◆ About this exercise ◆
Using the listing below, work out how many lines carry the word "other", and state nothing but that number.

-- Working data follows --

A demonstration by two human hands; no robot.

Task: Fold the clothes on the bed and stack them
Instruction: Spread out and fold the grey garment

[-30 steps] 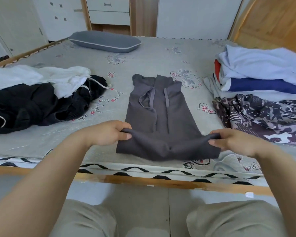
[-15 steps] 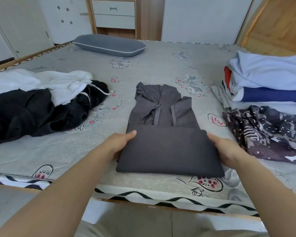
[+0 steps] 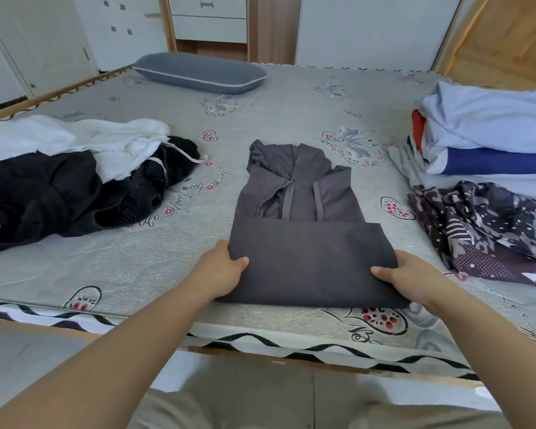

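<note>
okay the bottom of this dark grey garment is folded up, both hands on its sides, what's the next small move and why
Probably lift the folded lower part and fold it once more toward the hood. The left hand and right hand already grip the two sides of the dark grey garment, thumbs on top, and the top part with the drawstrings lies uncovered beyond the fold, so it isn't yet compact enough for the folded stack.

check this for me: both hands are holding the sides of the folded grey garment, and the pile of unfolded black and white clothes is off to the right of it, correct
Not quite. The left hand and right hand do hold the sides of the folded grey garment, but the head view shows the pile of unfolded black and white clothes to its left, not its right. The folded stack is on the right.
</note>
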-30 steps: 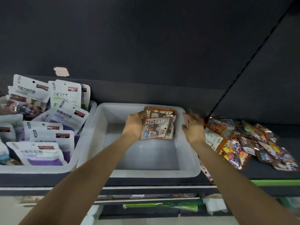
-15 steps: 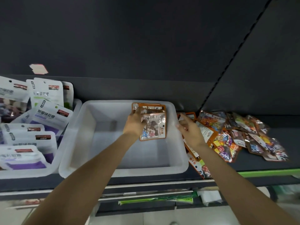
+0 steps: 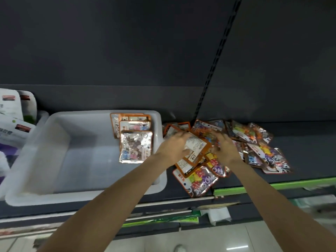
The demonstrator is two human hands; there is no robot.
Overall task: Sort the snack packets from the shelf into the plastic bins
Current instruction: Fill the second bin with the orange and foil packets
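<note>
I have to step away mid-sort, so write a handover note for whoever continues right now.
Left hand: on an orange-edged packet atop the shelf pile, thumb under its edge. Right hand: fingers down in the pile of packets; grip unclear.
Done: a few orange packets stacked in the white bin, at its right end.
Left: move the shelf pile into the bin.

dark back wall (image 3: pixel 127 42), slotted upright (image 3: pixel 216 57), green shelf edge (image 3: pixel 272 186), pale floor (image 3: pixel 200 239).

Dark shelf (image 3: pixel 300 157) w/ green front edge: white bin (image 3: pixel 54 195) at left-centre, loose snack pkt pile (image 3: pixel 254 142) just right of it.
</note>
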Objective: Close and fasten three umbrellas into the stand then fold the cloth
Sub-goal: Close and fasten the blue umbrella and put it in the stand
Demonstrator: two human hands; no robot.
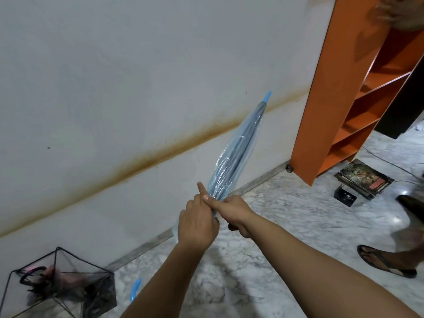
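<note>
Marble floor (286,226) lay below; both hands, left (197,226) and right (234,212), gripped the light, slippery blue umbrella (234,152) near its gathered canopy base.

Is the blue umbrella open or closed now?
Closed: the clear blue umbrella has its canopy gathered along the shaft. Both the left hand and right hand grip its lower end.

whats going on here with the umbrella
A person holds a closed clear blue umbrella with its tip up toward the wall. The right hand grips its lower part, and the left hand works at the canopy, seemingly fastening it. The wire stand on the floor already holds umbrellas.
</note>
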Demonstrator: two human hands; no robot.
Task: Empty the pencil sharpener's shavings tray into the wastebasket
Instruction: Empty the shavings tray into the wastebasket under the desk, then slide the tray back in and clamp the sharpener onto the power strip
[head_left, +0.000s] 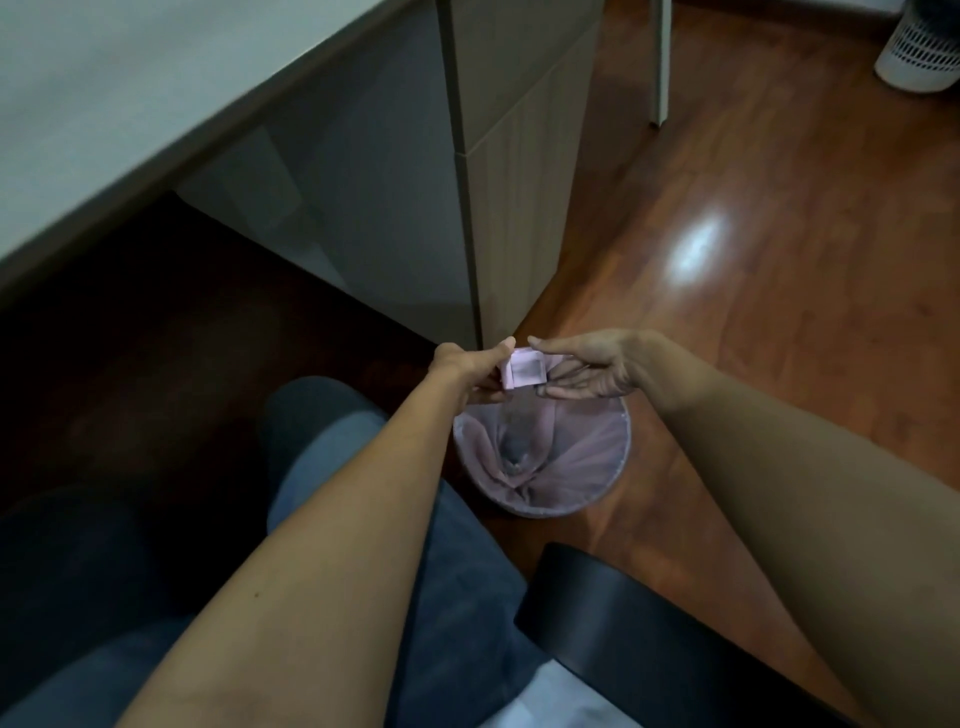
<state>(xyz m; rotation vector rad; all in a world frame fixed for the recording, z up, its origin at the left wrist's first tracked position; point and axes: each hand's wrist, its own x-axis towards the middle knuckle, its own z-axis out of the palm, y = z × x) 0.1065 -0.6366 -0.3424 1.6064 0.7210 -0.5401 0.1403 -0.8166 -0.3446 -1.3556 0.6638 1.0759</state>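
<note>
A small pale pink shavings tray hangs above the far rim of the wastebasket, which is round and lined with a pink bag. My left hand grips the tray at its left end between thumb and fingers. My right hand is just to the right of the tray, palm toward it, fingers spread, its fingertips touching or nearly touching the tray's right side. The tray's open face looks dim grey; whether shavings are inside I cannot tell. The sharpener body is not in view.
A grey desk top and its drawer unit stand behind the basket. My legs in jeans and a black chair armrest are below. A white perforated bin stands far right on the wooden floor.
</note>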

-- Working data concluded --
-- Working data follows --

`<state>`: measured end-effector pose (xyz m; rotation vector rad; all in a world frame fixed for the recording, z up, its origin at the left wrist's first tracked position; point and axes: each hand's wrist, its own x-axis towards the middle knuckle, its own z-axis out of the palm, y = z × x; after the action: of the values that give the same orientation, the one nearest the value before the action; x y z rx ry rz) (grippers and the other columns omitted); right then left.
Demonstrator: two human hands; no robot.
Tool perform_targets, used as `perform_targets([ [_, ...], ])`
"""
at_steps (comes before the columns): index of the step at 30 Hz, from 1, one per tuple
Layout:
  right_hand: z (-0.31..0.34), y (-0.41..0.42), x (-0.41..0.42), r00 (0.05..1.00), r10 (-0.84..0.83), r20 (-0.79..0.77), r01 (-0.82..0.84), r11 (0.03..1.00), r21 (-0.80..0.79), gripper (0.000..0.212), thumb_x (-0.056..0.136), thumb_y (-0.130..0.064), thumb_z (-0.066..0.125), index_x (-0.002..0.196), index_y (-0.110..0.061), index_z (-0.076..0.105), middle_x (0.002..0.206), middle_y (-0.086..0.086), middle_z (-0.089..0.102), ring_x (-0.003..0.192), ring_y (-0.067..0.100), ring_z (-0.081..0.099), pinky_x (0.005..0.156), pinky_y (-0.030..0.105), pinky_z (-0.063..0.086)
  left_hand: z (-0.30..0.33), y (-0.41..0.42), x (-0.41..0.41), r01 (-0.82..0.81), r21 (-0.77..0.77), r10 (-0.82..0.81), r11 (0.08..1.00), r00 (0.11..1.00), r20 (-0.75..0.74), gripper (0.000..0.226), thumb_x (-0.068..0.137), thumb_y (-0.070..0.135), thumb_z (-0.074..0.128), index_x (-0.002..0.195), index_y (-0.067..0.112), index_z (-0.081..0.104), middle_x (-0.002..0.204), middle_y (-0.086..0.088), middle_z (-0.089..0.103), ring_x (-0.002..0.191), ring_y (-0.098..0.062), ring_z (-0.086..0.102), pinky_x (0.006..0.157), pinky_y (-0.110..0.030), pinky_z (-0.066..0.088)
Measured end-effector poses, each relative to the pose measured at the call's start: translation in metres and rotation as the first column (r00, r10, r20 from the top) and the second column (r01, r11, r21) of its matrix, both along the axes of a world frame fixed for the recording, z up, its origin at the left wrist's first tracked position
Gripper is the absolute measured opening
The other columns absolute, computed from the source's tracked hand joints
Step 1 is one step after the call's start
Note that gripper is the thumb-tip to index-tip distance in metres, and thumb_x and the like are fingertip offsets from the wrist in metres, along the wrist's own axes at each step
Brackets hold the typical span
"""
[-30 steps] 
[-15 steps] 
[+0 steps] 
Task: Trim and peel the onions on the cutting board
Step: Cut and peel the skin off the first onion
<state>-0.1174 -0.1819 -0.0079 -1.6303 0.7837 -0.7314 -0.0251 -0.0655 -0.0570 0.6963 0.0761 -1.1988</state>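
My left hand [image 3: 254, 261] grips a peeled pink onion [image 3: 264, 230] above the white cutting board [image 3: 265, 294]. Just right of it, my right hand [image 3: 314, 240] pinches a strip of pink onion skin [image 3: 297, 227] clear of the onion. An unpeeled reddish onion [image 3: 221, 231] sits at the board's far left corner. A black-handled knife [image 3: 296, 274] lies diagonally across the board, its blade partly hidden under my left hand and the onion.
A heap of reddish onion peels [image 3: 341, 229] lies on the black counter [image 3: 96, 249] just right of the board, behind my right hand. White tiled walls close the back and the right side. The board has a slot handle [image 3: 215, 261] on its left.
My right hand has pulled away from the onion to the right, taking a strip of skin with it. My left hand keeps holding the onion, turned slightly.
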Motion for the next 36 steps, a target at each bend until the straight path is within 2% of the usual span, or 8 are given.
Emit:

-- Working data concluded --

◆ Result for this exercise ◆
2